If you want to see an example of a server "monitor" let me know, as i've written one in bash (uses nmap, very kewl script that took a while when i was a newbie)

homey 02-07-2004 09:34 AM

I'll try to explain. :)

grep ^[\/][\*] | sed -e 's/^.\{2\}\(.*\).\{2\}$/\1/'

grep ^[\/][\*] ......
grep.... search for an item which I will determine.
The carrot ( ^ ) says the item is at the beginnng of any line.
[\/] This was a problem as the "/*" are special characters used by the program. Therefore instead of using a normal term like grep "frog" , I had to add the "\" to make the program ignore them.
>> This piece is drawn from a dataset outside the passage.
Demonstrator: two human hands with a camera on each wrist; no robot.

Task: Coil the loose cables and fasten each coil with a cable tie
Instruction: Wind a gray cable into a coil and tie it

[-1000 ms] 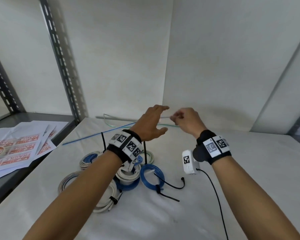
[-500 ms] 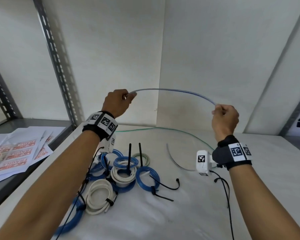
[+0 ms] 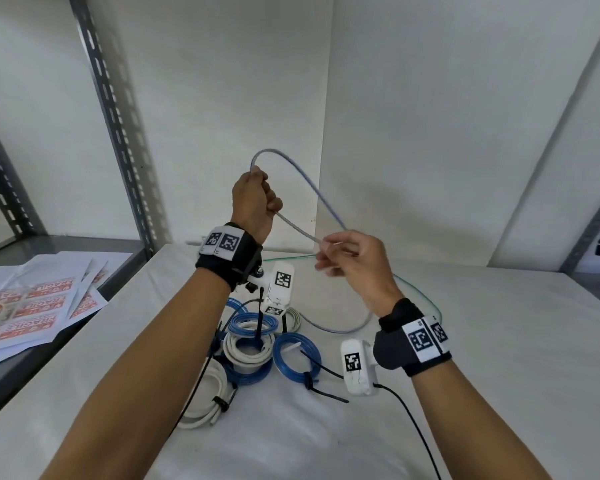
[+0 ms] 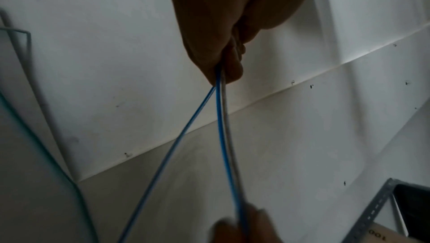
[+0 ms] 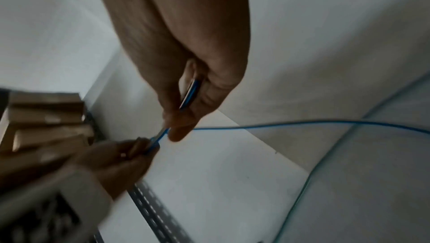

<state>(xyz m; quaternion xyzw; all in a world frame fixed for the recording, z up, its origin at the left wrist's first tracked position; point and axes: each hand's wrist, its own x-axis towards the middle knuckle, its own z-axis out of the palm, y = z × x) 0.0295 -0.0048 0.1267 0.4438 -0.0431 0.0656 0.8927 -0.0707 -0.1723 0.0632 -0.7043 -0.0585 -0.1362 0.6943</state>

I had to use "/" and "*" separately in case there is a line in your text which just starts with a "/" .

The pipe ( | ) just sends stuff on over the next command which is sed
's/^.\{2\}\(.*\).\{2\}$/\1/'
Here we use s to substitute one item for another on each of the lines that grep found for us. The comment lines start and stop with comments which you don't want counted as words. Therefore we use sed ( streaming editor ) to get rid of those comments ( /* ) before sending our line to the temporary file.
So use the carrot ( ^ ) to find something at the beginning of the line. In this case exactly two characters of any kind .\{2\}. We can say any kind because grep already found the line and we know it starts with "/*" .
The next part \(.*\) includes any part of the line which comes after the first two charaters.
The next part .\{2\}$ defines exactly two characters at the end of the line. We use the ( $ ) to say end of line.
/\1/ This would probably be less confusing if you had some spaces in there like this "/ \1 /" . Remember you are doing substitution. What gets substituted is a complete line goes to a line with two characters chopped of from the start and end.
So this part \1 is the body of text in that line. The other stuff is just not added here and that is how you drop it.
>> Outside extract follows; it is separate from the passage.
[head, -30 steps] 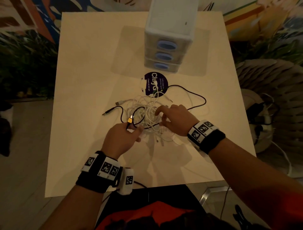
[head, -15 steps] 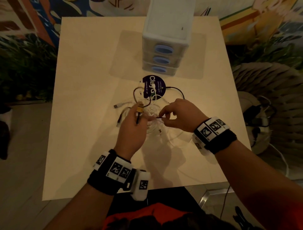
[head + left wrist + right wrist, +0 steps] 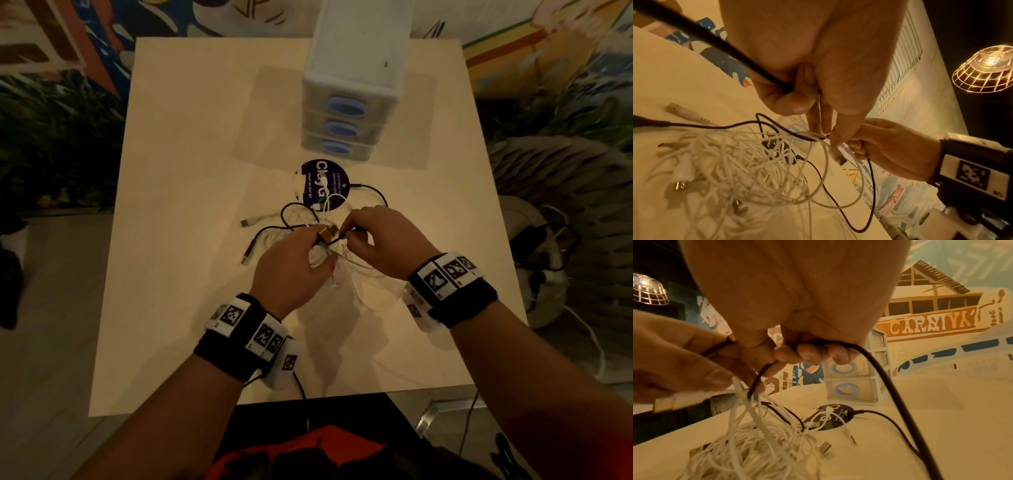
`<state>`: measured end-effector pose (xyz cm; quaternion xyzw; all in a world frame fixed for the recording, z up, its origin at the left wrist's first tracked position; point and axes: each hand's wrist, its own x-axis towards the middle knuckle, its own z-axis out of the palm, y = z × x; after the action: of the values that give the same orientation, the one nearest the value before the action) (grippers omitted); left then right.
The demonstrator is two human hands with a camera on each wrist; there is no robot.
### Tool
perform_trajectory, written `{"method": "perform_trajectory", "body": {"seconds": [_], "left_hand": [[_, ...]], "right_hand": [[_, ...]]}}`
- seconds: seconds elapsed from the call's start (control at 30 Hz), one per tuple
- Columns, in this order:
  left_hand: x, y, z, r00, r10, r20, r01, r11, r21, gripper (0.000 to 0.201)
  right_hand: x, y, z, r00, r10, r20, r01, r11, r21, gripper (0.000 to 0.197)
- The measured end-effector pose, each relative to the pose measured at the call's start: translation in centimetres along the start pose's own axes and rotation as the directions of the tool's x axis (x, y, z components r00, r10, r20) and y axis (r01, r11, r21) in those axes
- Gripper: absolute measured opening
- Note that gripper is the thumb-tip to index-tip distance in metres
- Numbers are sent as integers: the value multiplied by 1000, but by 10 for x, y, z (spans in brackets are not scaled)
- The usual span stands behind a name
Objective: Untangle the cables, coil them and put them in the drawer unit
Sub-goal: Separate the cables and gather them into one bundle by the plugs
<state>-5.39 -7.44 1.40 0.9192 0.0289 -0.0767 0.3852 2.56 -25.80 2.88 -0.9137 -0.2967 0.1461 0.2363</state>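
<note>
Nearest the person, both hands work just above the counter [image 3: 191, 240]. The left hand [image 3: 291, 270] has its grip clamped on the black cable [image 3: 294, 226], thumb and fingers [image 3: 795, 100] curled round it near a gold plug end, with some white strands lifted along with it. The right hand [image 3: 380, 240] pinches the same black cable close beside the left, its fingers [image 3: 812, 353] curled over the cord, which loops down to the counter. Under and between the hands lies the tangle of white cables [image 3: 731, 170], resting on the counter with several USB plugs sticking out. Just beyond it sits a round dark sticker [image 3: 322, 185], partly crossed by cable ends. Farther back stands the drawer unit [image 3: 352, 113], its 3 blue-handled drawers closed.
</note>
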Motion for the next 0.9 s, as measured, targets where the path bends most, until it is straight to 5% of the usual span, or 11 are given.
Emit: {"method": "perform_trajectory", "body": {"seconds": [0.4, 0.63, 0.9], "left_hand": [[-2, -14, 3, 996, -55, -67, 67, 978, 197, 40], [-4, -17, 3, 980, -125, -154, 133, 990, 44, 26], [3, -36, 6, 936, -313, -160, 326, 943, 65, 62]], "right_hand": [[-5, 4, -7, 995, 31, -96, -25, 997, 67, 23], [-21, 19, -4, 981, 70, -179, -40, 985, 167, 12], [-32, 24, -9, 976, 162, -144, -102, 930, 353, 13]]}}
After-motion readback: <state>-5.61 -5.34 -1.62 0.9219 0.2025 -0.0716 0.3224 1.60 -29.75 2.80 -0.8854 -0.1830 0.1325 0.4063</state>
I hope that clears it up a bit :)

AMMullan 02-07-2004 04:52 PM

Ummm homey, i just ran it on the project i'm orking on and it ONLY comes up with the commented lines that start with /* - what happens if he has a line with a comment half-way thru? Also it only show the 1st line of the comment...
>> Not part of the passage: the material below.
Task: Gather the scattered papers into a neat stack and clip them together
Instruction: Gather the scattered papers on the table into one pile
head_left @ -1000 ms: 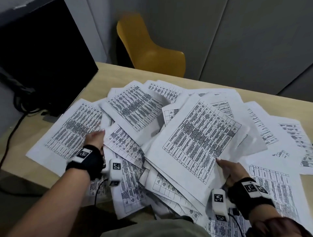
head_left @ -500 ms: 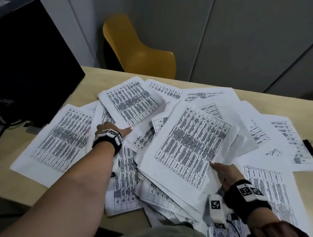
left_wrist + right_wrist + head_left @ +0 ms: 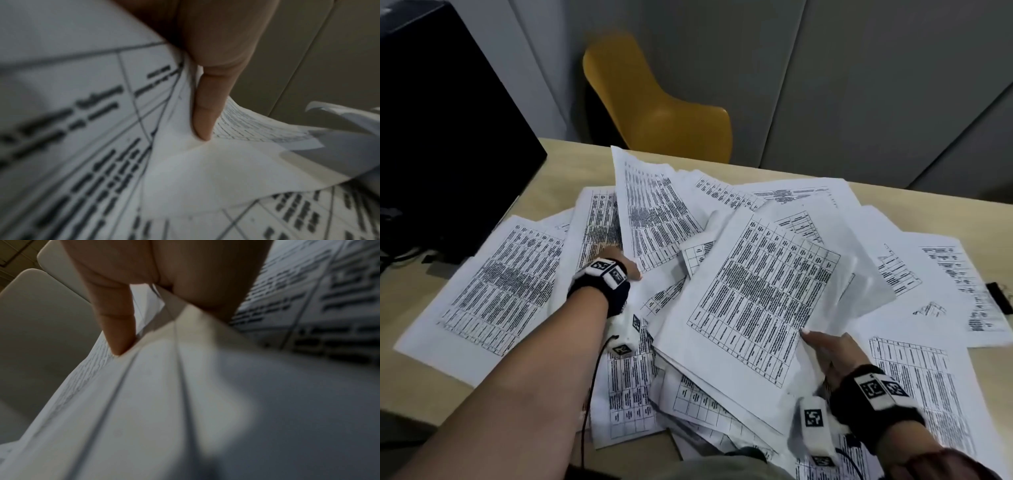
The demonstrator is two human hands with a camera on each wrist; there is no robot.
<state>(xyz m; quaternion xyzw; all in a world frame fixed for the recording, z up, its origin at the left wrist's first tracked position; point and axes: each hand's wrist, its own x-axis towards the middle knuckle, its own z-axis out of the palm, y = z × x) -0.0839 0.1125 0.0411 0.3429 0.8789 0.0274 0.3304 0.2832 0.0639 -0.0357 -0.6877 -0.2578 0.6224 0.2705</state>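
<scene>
Head view: printed papers (image 3: 763,294) lay scattered and overlapping across the table (image 3: 421,370), most of them flat, some bowed upward. The left arm reached forward over the near sheets. The left hand (image 3: 628,270) sat at the lower edge of one sheet (image 3: 654,209), whose far end stood tilted up off the pile. Left wrist view: a finger (image 3: 207,104) lay pressed against the curled margin of that sheet, and the hand appeared to pinch it, though the thumb was hidden. The right forearm entered from the near right corner. The right hand (image 3: 832,356) rested at the near right corner of a thick bundle (image 3: 739,346) in the middle of the table, with straight fingers laid along its edge. Right wrist view: one finger (image 3: 117,324) lay straight on top of the layered edges; whether the thumb clamped the bundle from below could not be told. A black clip (image 3: 1000,298) lay at the far right edge, beside the outermost sheet. A yellow chair (image 3: 664,113) stood behind the table, and a dark monitor (image 3: 448,137) to the left.
</scene>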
I'll have a play aswell - it's so kewl seeing the power of sed :)

homey 02-07-2004 05:53 PM

Argh!!!!! sorry to say I didn't test that good enough. :(
You could smack the program writer and tell them to put comments at the beginning of the line or you could try this....

Code:

#!/bin/bash

#find the lines which start and end with "/*"
#remove the "/*" from output
cat /home/text.txt |grep '[\/][\*]\(.*\)[\/][\*]' | \
awk -F[\/][\*]  '{print $2}' > file.txt

#count the number of lines which start and end with "/*"
cat /home/file.txt |wc -l > file1.txt

#count the number of words from the lines that start and end with "/*"
cat /home/file.txt |wc -w >> file1.txt

#count the number of unique words which are from the comment lines.
cat /home/file.txt | tr ' ' '\012' |sort | uniq |wc -w >> file1.txt


Looking_Lost 02-07-2004 05:56 PM

if you want a directiory listing exclunding certain types you can do

dirListing=`find /myfile/directory -type f ! -name *.tar ! -name *.z ! -name ! -name *.var`

then basename to get the pure names of the files.

homey 02-08-2004 09:08 AM

Quote:

If you want to see an example of a server "monitor" let me know, as i've written one in bash (uses nmap, very kewl script that took a while when i was a newbie)
Hey AMMullan,
Let's see that script if you don't mind.